Zementis has recently announced its ADAPA predictive analytics edition for the Amazon Elastic Compute Cloud. This essentially allows you to deploy PMML (Predictive Model Markup Language, an XML format for defining predictive analytic models) on the Amazon compute cloud. Based on their Enterprise Edition (which has PMML deployment, reporting and business rules (using Drools), this version just allows the deployment and execution of predictive analytics models.
It uses browser based deployment, is standards based – web services for run-time access, PMML for model design and JSR 73 (Java Data Mining) for run-time access to the engine. Because it uses PMML you can use R or SPSS or SAS to build a model because these tools all support export into PMML.
It offers all the usual cloud benefits – scalable, pay as you go, reliable – as well as security through dedicated and non-shared virtual machines on the cloud – single tenant instances. It offers flexible instances – small, large, extra large – all managed from a browser-based ADAPA control center. Payment is done through the amazon.com payment engine (hence the post title) and all instances are managed through a Control Center. A simple interface allows you to pick the instance type you want and create it from the browser. You can easily create multiple instances e.g. one for QA, one for development and another for production. Once an instance is started you can load a PMML model (or several), get warnings if there are issues with the PMML, interact with the PMML to fix these issues and deploy the model. Once deployed you can use the model as a web services (for which WSDL is generated for you) or interactively. This allows you to upload and run data – either to score it or to match it against expected scores for testing. Scored data can be downloaded into Excel or anything else using CSV. Help is provided through an extensive blog with video tutorials.

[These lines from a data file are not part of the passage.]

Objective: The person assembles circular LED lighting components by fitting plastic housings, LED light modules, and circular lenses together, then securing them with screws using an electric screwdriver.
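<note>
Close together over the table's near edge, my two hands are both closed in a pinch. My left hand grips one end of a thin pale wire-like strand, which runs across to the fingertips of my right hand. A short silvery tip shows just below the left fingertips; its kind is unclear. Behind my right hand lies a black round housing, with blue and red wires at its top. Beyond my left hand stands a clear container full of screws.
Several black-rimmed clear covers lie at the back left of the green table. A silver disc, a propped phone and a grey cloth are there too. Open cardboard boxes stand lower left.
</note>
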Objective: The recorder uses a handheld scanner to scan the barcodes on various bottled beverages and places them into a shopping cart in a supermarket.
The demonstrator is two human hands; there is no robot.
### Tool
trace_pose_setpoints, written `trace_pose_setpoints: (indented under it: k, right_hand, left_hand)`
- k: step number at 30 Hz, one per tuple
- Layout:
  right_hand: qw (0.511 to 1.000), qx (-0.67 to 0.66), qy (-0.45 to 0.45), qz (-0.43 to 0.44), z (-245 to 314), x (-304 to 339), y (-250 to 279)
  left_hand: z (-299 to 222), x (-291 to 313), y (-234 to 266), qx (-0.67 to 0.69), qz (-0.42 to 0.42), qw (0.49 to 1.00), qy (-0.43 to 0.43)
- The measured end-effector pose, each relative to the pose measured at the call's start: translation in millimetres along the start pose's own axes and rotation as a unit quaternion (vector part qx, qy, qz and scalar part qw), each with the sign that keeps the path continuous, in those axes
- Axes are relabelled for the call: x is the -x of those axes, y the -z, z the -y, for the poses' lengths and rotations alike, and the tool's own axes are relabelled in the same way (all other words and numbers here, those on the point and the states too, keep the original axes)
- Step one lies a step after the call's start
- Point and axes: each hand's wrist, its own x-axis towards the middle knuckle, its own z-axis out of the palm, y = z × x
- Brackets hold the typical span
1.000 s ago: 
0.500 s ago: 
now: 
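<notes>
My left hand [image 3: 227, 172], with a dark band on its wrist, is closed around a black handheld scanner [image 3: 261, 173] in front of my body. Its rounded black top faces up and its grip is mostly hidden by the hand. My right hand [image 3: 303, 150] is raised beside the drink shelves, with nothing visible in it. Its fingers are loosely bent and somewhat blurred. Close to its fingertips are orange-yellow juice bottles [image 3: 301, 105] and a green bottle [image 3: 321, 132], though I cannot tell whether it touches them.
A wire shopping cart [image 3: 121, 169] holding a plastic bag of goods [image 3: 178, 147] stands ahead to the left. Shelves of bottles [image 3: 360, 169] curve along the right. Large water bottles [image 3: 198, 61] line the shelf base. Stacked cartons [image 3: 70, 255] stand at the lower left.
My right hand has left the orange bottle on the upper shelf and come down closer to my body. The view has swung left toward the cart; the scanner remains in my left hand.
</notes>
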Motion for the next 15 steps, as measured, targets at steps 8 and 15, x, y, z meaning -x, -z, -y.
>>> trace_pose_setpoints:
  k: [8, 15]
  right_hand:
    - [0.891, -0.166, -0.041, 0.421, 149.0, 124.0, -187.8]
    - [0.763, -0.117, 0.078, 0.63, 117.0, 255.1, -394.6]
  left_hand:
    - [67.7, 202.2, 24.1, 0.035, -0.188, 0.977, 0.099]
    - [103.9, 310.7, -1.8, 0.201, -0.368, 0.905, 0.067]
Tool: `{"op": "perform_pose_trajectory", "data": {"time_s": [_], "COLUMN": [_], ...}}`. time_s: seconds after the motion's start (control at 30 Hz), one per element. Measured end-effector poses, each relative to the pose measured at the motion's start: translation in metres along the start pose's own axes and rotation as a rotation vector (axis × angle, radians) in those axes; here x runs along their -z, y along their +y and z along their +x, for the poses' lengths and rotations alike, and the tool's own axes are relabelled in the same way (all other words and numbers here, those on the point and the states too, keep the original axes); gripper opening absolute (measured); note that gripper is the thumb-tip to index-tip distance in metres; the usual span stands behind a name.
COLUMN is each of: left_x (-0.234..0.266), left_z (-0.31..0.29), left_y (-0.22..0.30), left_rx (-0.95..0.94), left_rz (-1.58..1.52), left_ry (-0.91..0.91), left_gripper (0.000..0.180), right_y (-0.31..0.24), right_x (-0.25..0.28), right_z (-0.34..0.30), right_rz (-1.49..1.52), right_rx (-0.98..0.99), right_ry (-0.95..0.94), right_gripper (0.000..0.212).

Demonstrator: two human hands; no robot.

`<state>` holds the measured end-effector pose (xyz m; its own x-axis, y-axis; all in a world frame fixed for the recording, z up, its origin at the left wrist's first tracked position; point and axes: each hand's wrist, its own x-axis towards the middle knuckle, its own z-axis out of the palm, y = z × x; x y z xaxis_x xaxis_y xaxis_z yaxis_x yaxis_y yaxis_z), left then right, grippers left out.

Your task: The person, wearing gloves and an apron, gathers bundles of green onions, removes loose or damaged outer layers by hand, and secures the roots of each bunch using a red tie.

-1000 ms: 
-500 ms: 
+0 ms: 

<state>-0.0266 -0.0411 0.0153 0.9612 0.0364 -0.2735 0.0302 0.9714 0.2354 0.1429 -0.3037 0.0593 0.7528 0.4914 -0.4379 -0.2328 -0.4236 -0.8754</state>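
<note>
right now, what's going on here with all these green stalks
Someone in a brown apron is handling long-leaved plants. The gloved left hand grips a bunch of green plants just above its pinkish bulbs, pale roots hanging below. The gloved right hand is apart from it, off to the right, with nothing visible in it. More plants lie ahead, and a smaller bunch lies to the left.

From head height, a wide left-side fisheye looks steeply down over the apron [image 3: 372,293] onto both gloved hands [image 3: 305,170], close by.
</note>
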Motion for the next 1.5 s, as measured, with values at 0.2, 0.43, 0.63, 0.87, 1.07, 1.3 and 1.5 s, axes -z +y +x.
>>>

This is a fascinating and quite different model for predictive analytics. Rather than having to invest in significant infrastructure to put models to work in production you are now able to use the cloud and deploy them as you go and as you like very cost effectively. Given how often the barrier to value from predictive analytics is the deployment of the model, this is a great development and I look forward to seeing what people do with it.